2026-04-29 21:19 ` [PATCH v2 1/4] sched/fair: Check CPU capacity before comparing group types during load balance Ricardo Neri
@ 2026-05-06 10:38 ` Christian Loehle
2026-05-06 23:45 ` Ricardo Neri
0 siblings, 1 reply; 10+ messages in thread
From: Christian Loehle @ 2026-05-06 10:38 UTC (permalink / raw)

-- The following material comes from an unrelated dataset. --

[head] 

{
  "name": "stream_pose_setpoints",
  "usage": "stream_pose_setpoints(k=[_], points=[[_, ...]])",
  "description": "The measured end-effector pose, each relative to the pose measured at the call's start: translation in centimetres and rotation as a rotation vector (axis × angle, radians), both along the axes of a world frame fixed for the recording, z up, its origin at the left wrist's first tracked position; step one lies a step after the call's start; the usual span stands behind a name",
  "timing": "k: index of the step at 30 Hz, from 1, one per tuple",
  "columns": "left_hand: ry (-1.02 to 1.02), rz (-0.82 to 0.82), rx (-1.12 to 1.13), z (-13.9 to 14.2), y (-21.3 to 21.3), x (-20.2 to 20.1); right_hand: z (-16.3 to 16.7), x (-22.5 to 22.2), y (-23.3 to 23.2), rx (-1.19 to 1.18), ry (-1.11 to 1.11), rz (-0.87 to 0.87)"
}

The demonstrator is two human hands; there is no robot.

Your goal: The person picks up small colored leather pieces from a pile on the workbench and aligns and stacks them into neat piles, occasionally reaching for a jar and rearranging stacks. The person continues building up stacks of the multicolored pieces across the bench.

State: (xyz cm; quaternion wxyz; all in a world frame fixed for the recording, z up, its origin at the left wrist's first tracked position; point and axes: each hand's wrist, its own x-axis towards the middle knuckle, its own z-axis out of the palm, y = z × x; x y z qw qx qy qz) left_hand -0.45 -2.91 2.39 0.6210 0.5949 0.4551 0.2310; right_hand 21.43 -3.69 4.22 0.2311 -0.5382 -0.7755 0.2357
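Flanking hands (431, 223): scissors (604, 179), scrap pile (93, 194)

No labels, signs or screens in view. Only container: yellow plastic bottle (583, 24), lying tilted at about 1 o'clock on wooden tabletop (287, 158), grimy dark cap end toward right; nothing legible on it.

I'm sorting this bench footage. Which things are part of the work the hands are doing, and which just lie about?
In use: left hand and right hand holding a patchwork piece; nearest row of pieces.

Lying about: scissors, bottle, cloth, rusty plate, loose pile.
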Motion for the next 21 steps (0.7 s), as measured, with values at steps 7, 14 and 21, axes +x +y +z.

To: Ricardo Neri, Ingo Molnar, Peter Zijlstra, Juri Lelli,
Vincent Guittot, Dietmar Eggemann, Steven Rostedt, Ben Segall,
Mel Gorman, Valentin Schneider, Tim C Chen, Chen Yu, Barry Song
Cc: Rafael J. Wysocki, Len Brown, ricardo.neri, linux-kernel,
Andrea Righi
On 4/29/26 22:19, Ricardo Neri wrote:
> update_sd_pick_busiest() may incorrectly select a fully_busy group as the
> busiest group when its per-CPU capacity exceeds that of the destination
> CPU. This happens because the type of busiest group is initialized to
> group_has_spare and allows the fully_busy group to win the type comparison.
>
> update_sd_pick_busiest() should not choose a candidate scheduling group
> with at most one runnable task if its per-CPU capacity is greater than that
> of the destination CPU. Such a check already exists, but it is done too
> late: after the type comparison, preventing a subsequent fully_busy group
> of equal per-CPU capacity from being correctly selected.
>
> Move this check to occur before comparing group types.
>
> Signed-off-by: Ricardo Neri <ricardo.neri-calderon@linux.intel.com>
> ---
> Changes since v1:
> * Added a note clarifying that SMT and SD_ASYM_CPUCAPACITY are mutually
> exclusive. (Tim)
> * Kept parentheses around bitwise operators for clarity.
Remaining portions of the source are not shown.